I do spend a lot of time with students going over their exams to make sure they understand how to improve -- but once I start pointing out all the ways they *could* improve, they tend to view their grades as more generous than they originally thought. :)

mvp
Feb. 23, 2013, 02:41 PM
I've only had one student, in all the years I've been teaching, complain about her grade: I gave her a B and it was apparently not good enough for her to get into the grad school she wanted. She was expecting an A, but her level of work just was not good enough. She was very persistent, even threatening, but I stood my ground. Sheesh.

I hear you. But you aren't doing badly if you have just one student giving you the ol' filibuster-for-a-higher grade.

Oddly enough, I have found that the B or B+ grade-holders to be the most brazen and persistent in gunning for a higher grade. Ironically, I was raised to be a pretty generous grader around the B level, but the gap from B+ to A- is a tad larger. We can talk about why that is if you want.

IME with grade filibusters, they are painful. I have done one or two, very early in my teaching career. The problem is that I started grading with generosity. There's no way a student can know that, of course. But if they try to argue for better... while inadvertently showing me what they did miss, the only option is to explain that they did worse than the initial grade. I have no desire to shame a student.

Or worse (and unacceptable), the student starts to piss me off, and then for completely inappropriate reasons, I'm not inclined to raise a grade out of kindness.

I learned that the grade filibuster is a lose-lose.

After that semester, I told students that I would not change grades once attached. We could talk about how I arrived at the grade I did, but it wouldn't change. If they thought they could do better, they were welcome to have the prof (or chair) do the regrade.... but they should know that that rarely works.

But! I'm willing to do anything to help them get the grade they want before they submit the assignment.

Then I ask everyone if they have any objections, and give them room to state those in class (a chance for a mutiny) or to do that privately (if they are paranoid and shy). It hasn't failed yet!

Renn/aissance
Feb. 23, 2013, 02:43 PM
Oddly enough, I have found that the B or B+ grade-holders to be the most brazen and persistent in gunning for a higher grade. Ironically, I was raised to be a pretty generous grader around the B level, but the gap from B+ to A- is a tad larger.

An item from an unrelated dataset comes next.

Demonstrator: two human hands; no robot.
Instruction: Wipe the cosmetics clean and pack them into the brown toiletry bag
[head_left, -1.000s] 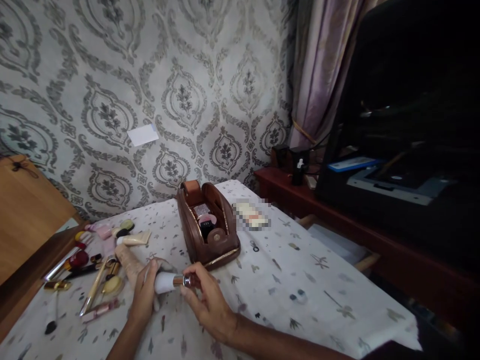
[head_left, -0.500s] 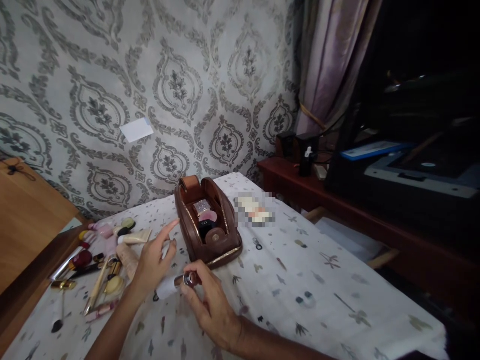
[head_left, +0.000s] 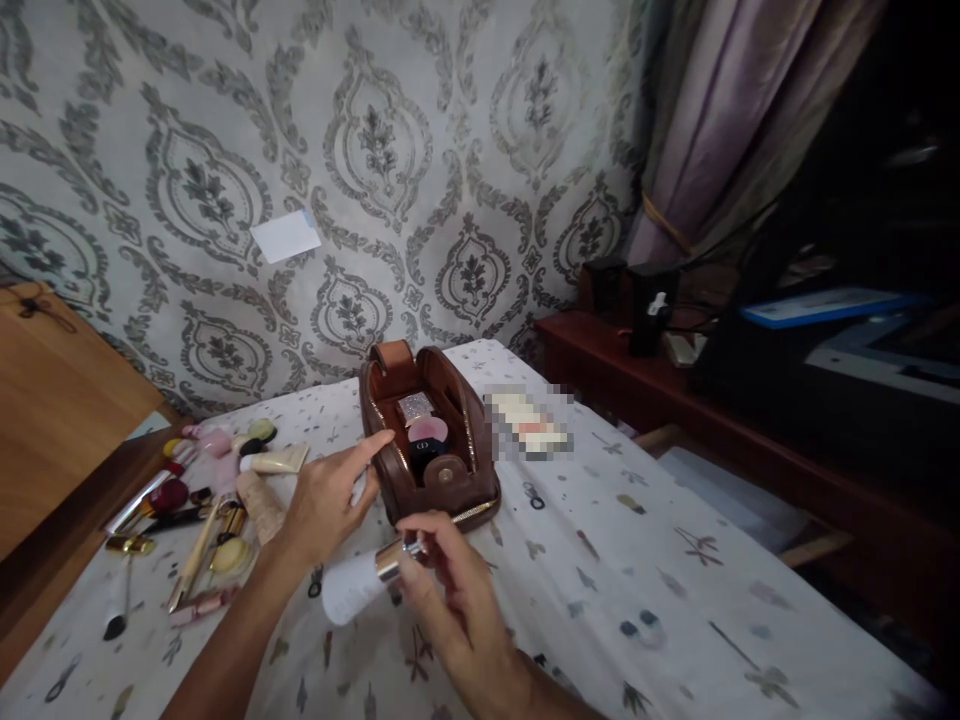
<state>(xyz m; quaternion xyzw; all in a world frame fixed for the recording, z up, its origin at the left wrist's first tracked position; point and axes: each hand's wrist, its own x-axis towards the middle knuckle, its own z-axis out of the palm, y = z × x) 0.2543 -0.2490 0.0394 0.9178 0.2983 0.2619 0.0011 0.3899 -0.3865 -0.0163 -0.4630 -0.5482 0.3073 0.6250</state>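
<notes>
My right hand (head_left: 457,590) grips a white bottle (head_left: 351,588) by its shiny silver cap, holding it tilted on its side above the patterned cloth. Just in front lies a brown leather cosmetic bag (head_left: 382,470), unzipped, with a glittery compact (head_left: 415,406) and a pink and black item (head_left: 428,437) inside. My left hand (head_left: 334,505) holds nothing; its index finger reaches the bag's left rim, the other fingers curling loosely. I cannot tell whether that fingertip touches the leather.
Makeup items lie at the left: a cream tube (head_left: 277,460), a beige tube (head_left: 260,505), a brush (head_left: 116,610) and several others. A blurred-out flat item (head_left: 525,425) rests right of the bag. Beyond the cloth's right edge stands a dark red desk (head_left: 592,375); a wooden board (head_left: 67,410) is at far left.
My left index finger has moved right to the bag's rim. The bottle in my right hand has come slightly nearer and shows more fully. The whole view has shifted a little.
</notes>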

We can talk about why that is if you want.

I'd be interested in hearing you elaborate on this.

To me it seems very logical that C is "hovering around competent," B is "pretty darn competent," and A is "exceptional," and it's a lot easier to demonstrate "pretty darn competent" than "exceptional."

mvp
Feb. 23, 2013, 02:50 PM
I'd be interested in hearing you elaborate on this.

To me it seems very logical that C is "hovering around competent," B is "pretty darn competent," and A is "exceptional," and it's a lot easier to demonstrate "pretty darn competent" than "exceptional."

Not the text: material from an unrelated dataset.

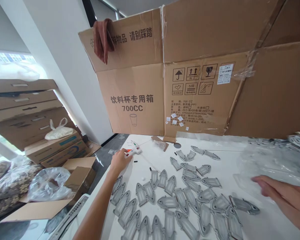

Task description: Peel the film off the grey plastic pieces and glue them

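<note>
At the far left of the table, my left hand [121, 161] is closed round the handle of a white glue gun [135, 149] with an orange trigger. My right hand [277, 190] is at the right, its fingers drawn together over a clear plastic bag [246, 184]; the fingertips are partly blurred against the film. Between both hands lie many grey boat-shaped plastic pieces [167, 202] with pale translucent middles, spread over the white table [150, 151]. One darker grey piece [245, 204] rests just left of my right hand.
Large cardboard boxes [137, 80] wall off the table's back, a brown cloth [103, 38] draped over one. More clear film [275, 160] covers the right side. Small black bits [135, 161] lie near the glue gun. An opened carton [80, 178] and bags stand on the floor at left.
</note>
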`<action>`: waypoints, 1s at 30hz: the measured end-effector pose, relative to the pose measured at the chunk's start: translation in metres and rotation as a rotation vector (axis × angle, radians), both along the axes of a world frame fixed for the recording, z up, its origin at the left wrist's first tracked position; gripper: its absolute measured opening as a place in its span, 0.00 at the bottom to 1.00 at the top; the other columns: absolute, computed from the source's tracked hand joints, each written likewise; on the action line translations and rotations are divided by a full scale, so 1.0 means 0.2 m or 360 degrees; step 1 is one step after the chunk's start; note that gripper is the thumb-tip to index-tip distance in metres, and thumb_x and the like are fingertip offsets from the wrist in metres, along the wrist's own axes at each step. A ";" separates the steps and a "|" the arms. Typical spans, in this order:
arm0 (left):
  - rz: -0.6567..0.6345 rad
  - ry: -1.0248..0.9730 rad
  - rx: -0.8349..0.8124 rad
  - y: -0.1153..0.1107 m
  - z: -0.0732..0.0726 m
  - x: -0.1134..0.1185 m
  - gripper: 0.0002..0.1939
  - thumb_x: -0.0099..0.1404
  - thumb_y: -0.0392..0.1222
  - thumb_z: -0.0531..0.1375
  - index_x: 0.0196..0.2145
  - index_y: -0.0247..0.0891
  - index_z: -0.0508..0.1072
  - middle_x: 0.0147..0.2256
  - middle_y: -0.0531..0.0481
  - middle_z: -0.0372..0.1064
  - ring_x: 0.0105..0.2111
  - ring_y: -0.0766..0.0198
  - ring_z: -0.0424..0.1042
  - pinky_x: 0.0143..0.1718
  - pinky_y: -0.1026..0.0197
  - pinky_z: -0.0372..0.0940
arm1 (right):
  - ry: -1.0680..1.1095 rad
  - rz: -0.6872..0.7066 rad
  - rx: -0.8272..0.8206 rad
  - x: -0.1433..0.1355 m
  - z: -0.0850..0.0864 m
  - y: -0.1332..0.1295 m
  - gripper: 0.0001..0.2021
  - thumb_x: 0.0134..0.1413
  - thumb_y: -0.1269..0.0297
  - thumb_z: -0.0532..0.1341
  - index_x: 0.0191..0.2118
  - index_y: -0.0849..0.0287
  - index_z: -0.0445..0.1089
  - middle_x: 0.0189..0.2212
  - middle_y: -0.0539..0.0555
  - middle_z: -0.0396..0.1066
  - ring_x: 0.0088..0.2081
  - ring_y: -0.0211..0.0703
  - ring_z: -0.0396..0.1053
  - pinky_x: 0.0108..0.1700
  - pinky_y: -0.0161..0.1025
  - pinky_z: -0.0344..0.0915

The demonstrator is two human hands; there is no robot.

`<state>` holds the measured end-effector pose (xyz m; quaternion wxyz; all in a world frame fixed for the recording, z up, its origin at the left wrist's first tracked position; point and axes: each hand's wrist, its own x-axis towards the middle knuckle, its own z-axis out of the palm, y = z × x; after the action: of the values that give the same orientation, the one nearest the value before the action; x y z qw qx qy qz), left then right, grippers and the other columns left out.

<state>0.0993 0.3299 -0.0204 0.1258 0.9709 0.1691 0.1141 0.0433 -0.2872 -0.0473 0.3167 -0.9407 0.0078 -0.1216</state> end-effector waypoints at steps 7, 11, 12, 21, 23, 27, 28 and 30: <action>0.0090 -0.0357 -0.0243 -0.03 0.17 0.01 0.14 0.66 0.49 0.60 0.43 0.36 0.73 0.47 0.35 0.75 0.53 0.42 0.72 0.52 0.50 0.65 | 0.0646 0.0964 0.0453 -0.06 0.53 0.84 0.27 0.75 0.35 0.47 0.51 0.43 0.76 0.44 0.56 0.76 0.47 0.61 0.73 0.52 0.52 0.68; 0.0043 -0.0699 -0.0459 -0.11 0.33 0.00 0.20 0.71 0.56 0.57 0.48 0.37 0.71 0.43 0.40 0.76 0.46 0.48 0.76 0.50 0.50 0.67 | 0.0617 0.1499 0.0818 -0.05 0.59 1.25 0.20 0.78 0.45 0.52 0.52 0.49 0.77 0.42 0.54 0.77 0.44 0.56 0.74 0.48 0.46 0.68; 0.0008 -0.0759 -0.0527 -0.14 0.37 0.00 0.22 0.72 0.59 0.55 0.50 0.37 0.71 0.40 0.42 0.76 0.42 0.52 0.78 0.47 0.52 0.69 | 0.0608 0.1608 0.0921 -0.04 0.58 1.33 0.20 0.79 0.47 0.52 0.52 0.51 0.77 0.41 0.54 0.77 0.43 0.54 0.74 0.47 0.46 0.69; -0.0335 -0.1075 -0.1687 -0.70 0.41 -0.25 0.20 0.71 0.57 0.62 0.47 0.38 0.66 0.38 0.47 0.74 0.34 0.61 0.76 0.36 0.59 0.70 | 0.0207 0.1179 0.1844 0.09 0.46 1.82 0.30 0.73 0.40 0.61 0.71 0.50 0.61 0.65 0.56 0.64 0.63 0.55 0.64 0.64 0.47 0.63; -0.0380 -0.0953 -0.1828 -0.80 0.33 -0.31 0.17 0.71 0.52 0.62 0.48 0.39 0.65 0.40 0.45 0.75 0.36 0.60 0.77 0.37 0.58 0.71 | 0.0292 0.1050 0.2073 0.09 0.45 1.87 0.32 0.67 0.39 0.66 0.68 0.51 0.64 0.59 0.55 0.70 0.60 0.57 0.68 0.59 0.46 0.68; -0.0459 -0.0929 -0.1711 -0.85 0.21 -0.37 0.12 0.72 0.48 0.59 0.48 0.39 0.68 0.49 0.39 0.73 0.46 0.56 0.75 0.42 0.56 0.70 | 0.0496 0.0673 0.2333 0.09 0.42 1.94 0.33 0.48 0.39 0.75 0.51 0.58 0.74 0.43 0.56 0.77 0.49 0.62 0.74 0.41 0.43 0.75; -0.0537 -0.0889 -0.1605 -0.83 0.22 -0.38 0.12 0.73 0.47 0.59 0.49 0.39 0.69 0.51 0.39 0.72 0.47 0.56 0.75 0.44 0.56 0.70 | 0.0473 0.0631 0.2361 0.10 0.40 1.94 0.32 0.46 0.40 0.76 0.49 0.58 0.75 0.44 0.57 0.77 0.50 0.62 0.74 0.42 0.43 0.75; -0.0723 -0.0793 -0.1286 -0.74 0.26 -0.42 0.11 0.73 0.47 0.60 0.49 0.40 0.71 0.52 0.41 0.72 0.49 0.56 0.73 0.48 0.55 0.69 | 0.0371 0.0654 0.2441 0.13 0.37 1.92 0.31 0.46 0.42 0.78 0.50 0.58 0.75 0.50 0.58 0.77 0.53 0.61 0.73 0.47 0.44 0.74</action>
<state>0.0162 0.1828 0.0308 0.5480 0.8006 -0.0502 0.2371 0.0686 0.0973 0.0265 0.8880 -0.4504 -0.0512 0.0774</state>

I have worked at universities that are making the average grade somewhere between a B and a B+. Shocking and perhaps lame, but not correctable by one prof.

And the students at these places had to have some competence and desire even to get there, so I'm not going to lose my mind about grade inflation to this level.

But! 1) I think a B+ is a perfectly respectable grade. 2) There needs to be something that preserves room for better-than-average performance. Better than average performance means that the student got the factual stuff right but also went beyond that. He/she did something original or saw the larger issues behind the question that someone in the field would appreciate (and which I taught). That break-a-sweat engagement built on getting the basic facts/understanding/mechanics right signifies the line between a B+ and an A-. You must impress me to get an A. I have given very few A+s in my grading career. You must make me weep in order to get one of those.

starrunner
Feb. 23, 2013, 03:58 PM
I don't teach at the collegiate level, however, I loved the online coursework for my physics classes that it wasn't just input an answer and get it right or wrong. It would tell you if you were wrong and you could try again, etc for the correct answer. There was also a way to leave notes or comments for your fellow students also inputting answers (as in ways to figure out the problem, where you went wrong, etc).

I learned so much more that way than the courses where it was just turn in the homework.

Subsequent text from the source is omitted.